__LISTED ENTRIES__
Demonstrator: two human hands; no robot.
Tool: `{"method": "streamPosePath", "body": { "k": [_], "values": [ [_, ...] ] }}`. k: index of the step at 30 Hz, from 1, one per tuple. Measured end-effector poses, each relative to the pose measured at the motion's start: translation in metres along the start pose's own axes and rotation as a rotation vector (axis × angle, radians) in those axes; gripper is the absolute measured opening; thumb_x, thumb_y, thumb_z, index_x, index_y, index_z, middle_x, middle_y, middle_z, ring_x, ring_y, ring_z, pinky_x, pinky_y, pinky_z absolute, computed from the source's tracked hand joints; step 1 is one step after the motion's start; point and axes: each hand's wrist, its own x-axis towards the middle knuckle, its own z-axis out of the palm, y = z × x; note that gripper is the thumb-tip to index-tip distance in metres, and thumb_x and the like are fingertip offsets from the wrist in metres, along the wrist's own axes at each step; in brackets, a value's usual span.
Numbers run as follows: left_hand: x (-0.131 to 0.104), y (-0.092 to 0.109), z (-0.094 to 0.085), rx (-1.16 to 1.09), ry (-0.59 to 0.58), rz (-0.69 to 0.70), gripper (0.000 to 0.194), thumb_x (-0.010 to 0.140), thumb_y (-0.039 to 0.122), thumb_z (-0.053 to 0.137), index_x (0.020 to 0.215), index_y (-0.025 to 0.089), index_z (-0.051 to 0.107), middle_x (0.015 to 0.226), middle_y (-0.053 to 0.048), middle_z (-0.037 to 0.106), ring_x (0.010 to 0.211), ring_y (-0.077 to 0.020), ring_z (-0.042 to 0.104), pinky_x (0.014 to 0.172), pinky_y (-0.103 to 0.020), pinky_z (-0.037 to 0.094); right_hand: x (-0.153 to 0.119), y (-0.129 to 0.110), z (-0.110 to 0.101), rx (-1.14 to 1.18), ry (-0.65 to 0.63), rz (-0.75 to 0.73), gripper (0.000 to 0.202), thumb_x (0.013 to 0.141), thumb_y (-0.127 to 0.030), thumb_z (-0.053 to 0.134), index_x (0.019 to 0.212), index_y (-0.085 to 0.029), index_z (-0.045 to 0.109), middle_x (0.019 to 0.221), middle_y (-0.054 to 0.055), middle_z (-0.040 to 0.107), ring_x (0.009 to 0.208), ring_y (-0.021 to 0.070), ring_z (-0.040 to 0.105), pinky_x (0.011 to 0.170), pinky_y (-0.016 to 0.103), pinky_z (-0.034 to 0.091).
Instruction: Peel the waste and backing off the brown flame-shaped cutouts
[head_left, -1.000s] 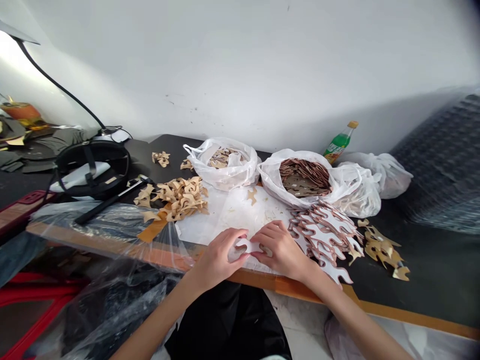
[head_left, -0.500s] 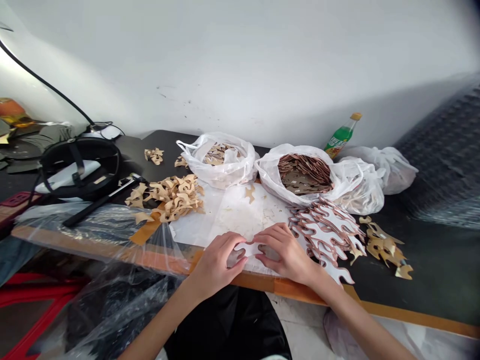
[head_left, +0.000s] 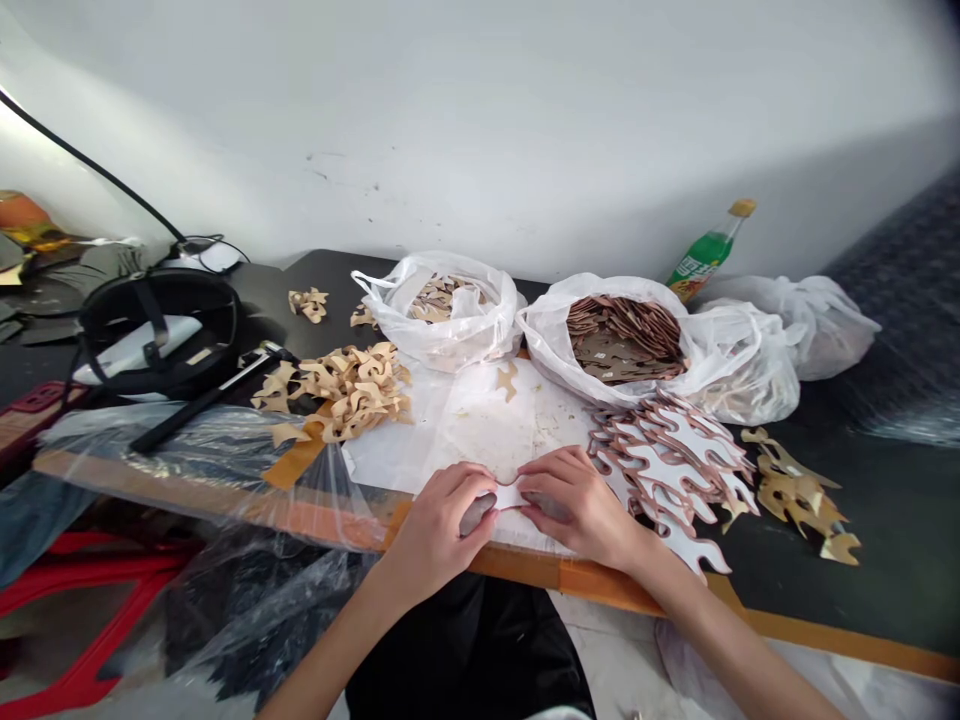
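Note:
Between my two hands is a small white curvy piece (head_left: 510, 496), held over white paper (head_left: 480, 440) near the table's front edge. My left hand (head_left: 450, 515) pinches its left end between thumb and fingers. The right end is in the fingers of my right hand (head_left: 577, 505), closed in the same way. Right of my right hand lies a heap of white pieces with brown edges (head_left: 667, 465). Tan curled pieces (head_left: 352, 390) are piled to the left, and one tan piece (head_left: 507, 380) lies on the paper beyond my hands.
Behind stand an open bag of tan pieces (head_left: 457, 335), an open bag of brown pieces (head_left: 555, 345) and a green bottle (head_left: 705, 258). Gold scraps (head_left: 806, 500) lie right. At left are a black strapped headset (head_left: 157, 330), a black rod (head_left: 202, 405) and a red stool (head_left: 97, 630).
The view has shifted slightly, so the bags and bottle appear farther right. My fingers have moved a little on the white piece, which both hands still hold.

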Motion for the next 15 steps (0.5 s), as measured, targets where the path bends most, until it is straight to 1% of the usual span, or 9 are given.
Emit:
{"method": "streamPosePath", "body": {
  "k": [6,15],
  "values": [
    [0.0004,-0.0024,0.0025,0.007,-0.023,-0.009,0.019,0.095,0.014,0.065,0.111,0.026,0.065,0.122,-0.005,0.068,0.118,-0.0237,0.063,0.104,-0.038,0.05,-0.0021,0.002,0.001,-0.005,0.003,0.005,0.011,0.103,-0.029,0.067,0.113,-0.024,0.07,0.116,0.007,0.077,0.106,0.0242,0.068,0.093,0.043,0.044],
    [0.0001,-0.0019,0.0015,0.016,-0.033,-0.012,0.016,0.097,0.016,0.066,0.109,0.025,0.064,0.123,-0.004,0.067,0.119,-0.0225,0.062,0.105,-0.038,0.049,-0.0019,0.0006,-0.0002,0.007,-0.008,0.029,0.016,0.101,-0.026,0.068,0.117,-0.024,0.069,0.119,0.007,0.075,0.107,0.0245,0.066,0.094,0.043,0.043]
  ]
}}
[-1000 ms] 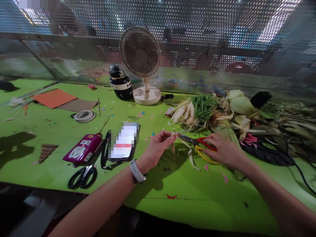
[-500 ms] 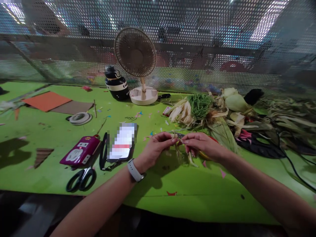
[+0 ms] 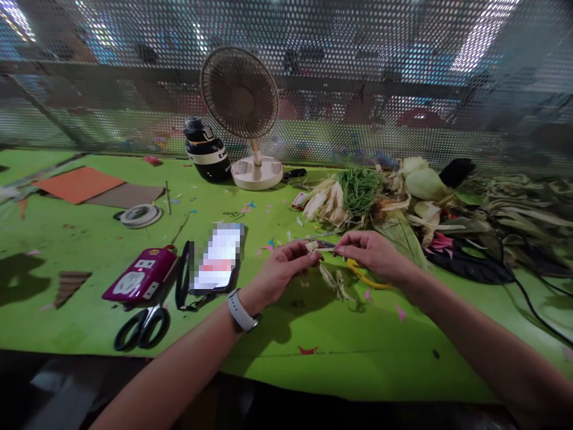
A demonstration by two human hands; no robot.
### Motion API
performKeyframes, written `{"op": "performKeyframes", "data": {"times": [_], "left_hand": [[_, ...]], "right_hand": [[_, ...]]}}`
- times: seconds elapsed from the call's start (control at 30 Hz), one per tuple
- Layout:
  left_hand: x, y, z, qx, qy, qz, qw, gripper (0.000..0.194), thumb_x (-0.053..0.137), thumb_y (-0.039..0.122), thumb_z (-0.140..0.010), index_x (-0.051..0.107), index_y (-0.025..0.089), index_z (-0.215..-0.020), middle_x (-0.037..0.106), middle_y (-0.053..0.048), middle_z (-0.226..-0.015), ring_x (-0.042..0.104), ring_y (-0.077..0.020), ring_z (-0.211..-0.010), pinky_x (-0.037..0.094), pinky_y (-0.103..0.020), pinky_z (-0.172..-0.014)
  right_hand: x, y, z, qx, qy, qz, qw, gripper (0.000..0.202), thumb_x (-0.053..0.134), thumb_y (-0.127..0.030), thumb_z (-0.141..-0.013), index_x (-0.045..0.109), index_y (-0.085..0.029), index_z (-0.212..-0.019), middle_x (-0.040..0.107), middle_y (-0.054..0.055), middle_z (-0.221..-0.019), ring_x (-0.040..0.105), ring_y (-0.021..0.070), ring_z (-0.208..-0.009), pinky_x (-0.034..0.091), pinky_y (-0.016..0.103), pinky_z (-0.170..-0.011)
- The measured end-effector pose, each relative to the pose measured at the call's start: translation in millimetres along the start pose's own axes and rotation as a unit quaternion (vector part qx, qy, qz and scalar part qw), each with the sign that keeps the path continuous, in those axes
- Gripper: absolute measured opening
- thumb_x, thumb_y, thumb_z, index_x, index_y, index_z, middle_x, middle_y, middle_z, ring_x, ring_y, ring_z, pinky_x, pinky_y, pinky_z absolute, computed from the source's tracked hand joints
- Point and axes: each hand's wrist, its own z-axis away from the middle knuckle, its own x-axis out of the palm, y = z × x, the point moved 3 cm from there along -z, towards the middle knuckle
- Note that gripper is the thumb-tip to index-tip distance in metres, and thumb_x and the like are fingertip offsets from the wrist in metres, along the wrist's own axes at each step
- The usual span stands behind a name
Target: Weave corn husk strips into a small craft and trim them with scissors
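Observation:
My left hand point(image 3: 286, 266), wearing a pale watch band point(image 3: 242, 309), pinches a small pale bunch of dried corn husk point(image 3: 312, 246) between thumb and fingers. Thin shredded ends point(image 3: 335, 283) hang below it, over the green tabletop. Thumb against fingertips, my right hand point(image 3: 369, 254) is closed on the far end of a narrow pale strip point(image 3: 326, 249) stretched across from the left hand. Beneath the right hand lies a tool with a curved yellow handle point(image 3: 364, 279); its kind is mostly hidden.
Green strands point(image 3: 358, 191), pale husks point(image 3: 326, 204) and a heap of drying husks point(image 3: 528, 206) lie behind and right. A fan point(image 3: 242, 95), bottle point(image 3: 208, 155), phone point(image 3: 219, 257), purple pouch point(image 3: 141, 278), scissors point(image 3: 143, 328) and tape roll point(image 3: 139, 215) stand or lie leftward.
My right hand has drawn a little right, away from the left, and the pale strip now shows between them. More of the yellow handle is visible. The whole view has shifted slightly.

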Motion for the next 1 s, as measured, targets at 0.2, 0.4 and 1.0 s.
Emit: {"op": "performKeyframes", "data": {"times": [0.2,0.4,1.0], "left_hand": [[-2.3,-0.3,-0.8,0.034,0.0,-0.048,0.998,0.021,0.074,0.029,-0.071,0.068,0.016,-0.086,0.063,0.0,-0.074,0.052,-0.0062,-0.06,0.039,-0.016,-0.05],[-1.5,-0.5,-0.5,0.001,0.0,-0.033,0.999,0.022,0.075,0.031,-0.069,0.066,0.015,-0.08,0.059,0.002,-0.067,0.049,-0.0047,-0.054,0.036,-0.015,-0.045],[2.6,-1.7,1.3,-0.005,-0.016,-0.001,1.0,0.024,0.071,0.036,-0.074,0.056,0.018,-0.079,0.058,0.005,-0.069,0.054,-0.0047,-0.051,0.036,-0.015,-0.039]], "right_hand": [[-1.0,-5.1,4.1,-0.06,0.002,0.166,0.984,0.024,0.053,-0.037,-0.086,0.063,-0.017,-0.096,0.056,-0.001,-0.068,0.046,0.009,-0.056,0.034,0.021,-0.051],[8.7,-9.4,11.7,-0.288,0.072,0.42,0.857,0.025,0.046,-0.03,-0.093,0.066,-0.019,-0.102,0.069,0.005,-0.087,0.062,0.015,-0.075,0.043,0.024,-0.061],[12.9,-5.9,2.9,-0.116,-0.037,0.204,0.971,0.03,0.041,-0.04,-0.094,0.051,-0.018,-0.078,0.048,-0.004,-0.061,0.045,0.0089,-0.053,0.034,0.021,-0.051]]}}
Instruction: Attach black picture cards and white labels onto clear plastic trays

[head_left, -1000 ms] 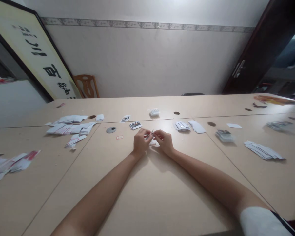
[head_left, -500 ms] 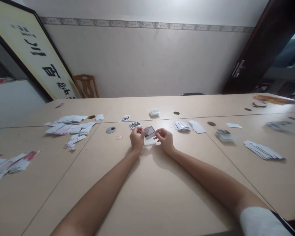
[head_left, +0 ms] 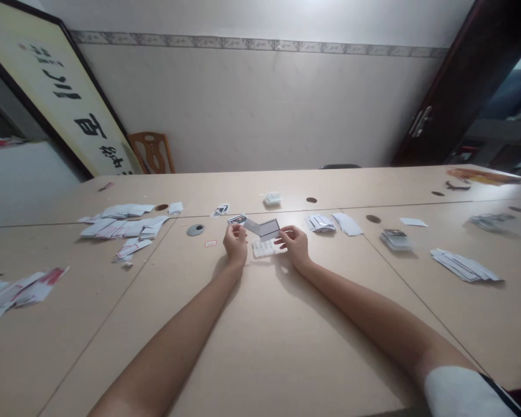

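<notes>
My left hand (head_left: 235, 244) is closed in a pinch at the near end of a small grey sheet (head_left: 252, 226). Between the thumb and fingers of my right hand (head_left: 296, 248) is a grey card with a dark border (head_left: 269, 229). The sheet and the card meet or overlap at their inner ends; I cannot tell if they are joined. Below them on the table lies a small white sectioned piece (head_left: 263, 249), touched by neither hand as far as I can see. A dark printed card (head_left: 237, 219) rests just beyond my left hand.
White paper strips (head_left: 124, 226) are heaped on the left. To the right lie silvery-white packets (head_left: 320, 223), white slips (head_left: 348, 224), a clear stack (head_left: 396, 240) and fanned strips (head_left: 466, 265). Another white sectioned stack (head_left: 272, 198) stands farther back. Round holes (head_left: 195, 230) interrupt the tabletop.
My hands have moved slightly apart. The grey sheet and the bordered card, together before, now spread out sideways between them, and more of the white sectioned piece below shows.
</notes>
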Demonstrator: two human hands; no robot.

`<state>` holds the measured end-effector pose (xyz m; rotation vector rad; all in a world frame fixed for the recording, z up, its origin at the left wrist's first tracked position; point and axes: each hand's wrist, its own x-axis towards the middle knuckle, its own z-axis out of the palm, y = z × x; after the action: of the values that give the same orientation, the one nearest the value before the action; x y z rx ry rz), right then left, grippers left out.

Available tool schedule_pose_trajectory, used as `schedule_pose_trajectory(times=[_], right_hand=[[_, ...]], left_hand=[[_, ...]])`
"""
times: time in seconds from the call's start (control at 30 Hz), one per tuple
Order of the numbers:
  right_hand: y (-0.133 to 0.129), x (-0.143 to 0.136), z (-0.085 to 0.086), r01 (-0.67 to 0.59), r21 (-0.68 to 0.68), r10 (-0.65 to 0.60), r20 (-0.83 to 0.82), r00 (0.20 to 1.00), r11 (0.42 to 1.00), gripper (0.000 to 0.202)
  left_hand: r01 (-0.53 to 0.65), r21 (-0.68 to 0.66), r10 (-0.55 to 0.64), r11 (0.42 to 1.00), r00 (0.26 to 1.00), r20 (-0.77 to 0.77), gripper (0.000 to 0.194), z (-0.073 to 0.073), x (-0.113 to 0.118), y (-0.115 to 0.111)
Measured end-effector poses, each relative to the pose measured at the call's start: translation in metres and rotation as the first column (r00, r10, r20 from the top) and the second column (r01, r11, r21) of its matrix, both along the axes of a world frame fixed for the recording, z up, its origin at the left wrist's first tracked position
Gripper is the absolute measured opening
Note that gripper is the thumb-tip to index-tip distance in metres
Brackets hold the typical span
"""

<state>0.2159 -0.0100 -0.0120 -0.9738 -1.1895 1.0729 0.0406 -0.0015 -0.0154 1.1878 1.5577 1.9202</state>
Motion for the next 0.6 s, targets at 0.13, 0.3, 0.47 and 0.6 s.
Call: schedule_pose_trajectory(times=[0.13, 0.3, 0.47, 0.6], right_hand=[[0.0022, -0.0004, -0.0005, 0.014, -0.025, -0.015, -0.030, 0.999, 1.000, 0.018], [0.0047, 0.0007, -0.0009, 0.058, -0.050, -0.061, -0.068, 0.996, 0.997, 0.018], [0.0035, 0.0034, 0.0005, 0.068, -0.059, -0.072, -0.074, 0.995, 0.996, 0.018], [0.0069, 0.0056, -0.0005, 0.105, -0.073, -0.112, -0.094, 0.989, 0.992, 0.017]], left_hand=[[0.002, -0.008, -0.002, 1.000, 0.999, 0.043, 0.017, 0.0001, -0.0008, 0.0015], [0.008, -0.011, -0.007, 1.000, 0.996, 0.085, 0.015, 0.0023, -0.0010, 0.0016], [0.024, -0.012, -0.022, 1.000, 0.994, 0.107, 0.018, 0.0049, 0.0006, 0.0005], [0.002, -0.017, 0.000, 1.000, 0.992, 0.126, 0.020, 0.0052, -0.0006, 0.0016]])
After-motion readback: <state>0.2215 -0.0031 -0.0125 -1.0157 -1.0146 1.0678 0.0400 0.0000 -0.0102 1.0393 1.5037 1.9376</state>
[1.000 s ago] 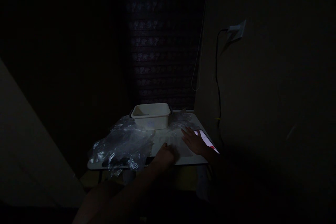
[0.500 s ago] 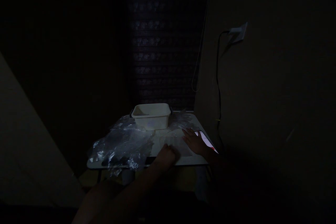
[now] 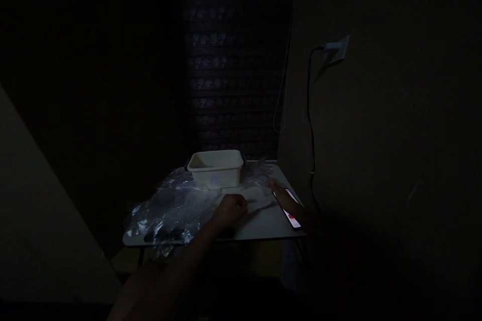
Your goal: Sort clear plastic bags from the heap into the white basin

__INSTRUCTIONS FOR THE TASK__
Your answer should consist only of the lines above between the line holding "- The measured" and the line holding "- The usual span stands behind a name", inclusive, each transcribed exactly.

__RESULT FOR THIS EXERCISE__
- The measured end-effector pose, each relative to the pose measured at the call's start: translation in millimetres along the start pose's own axes and rotation as a unit quaternion (vector part qx, qy, qz and scalar part qw), each with the sign that keeps the path continuous, in those axes
- Gripper: absolute measured opening
- thumb_x, thumb_y, thumb_z, index_x, index_y, index_z, middle_x, middle_y, middle_z, ring_x, ring_y, ring_z, pinky_x, pinky_y, pinky_z absolute, computed from the source's tracked hand joints
- Point and axes: each hand's wrist, its own z-axis away from the middle knuckle, its own x-axis out of the palm, y = z × x, the point moved 3 cm from there along -z, towards the middle knuckle
- Note that gripper is the thumb-tip to index-tip distance in metres, and thumb_x and the like are fingertip offsets from the wrist in metres, along the wrist's own axes at each step
- The usual span stands behind a name

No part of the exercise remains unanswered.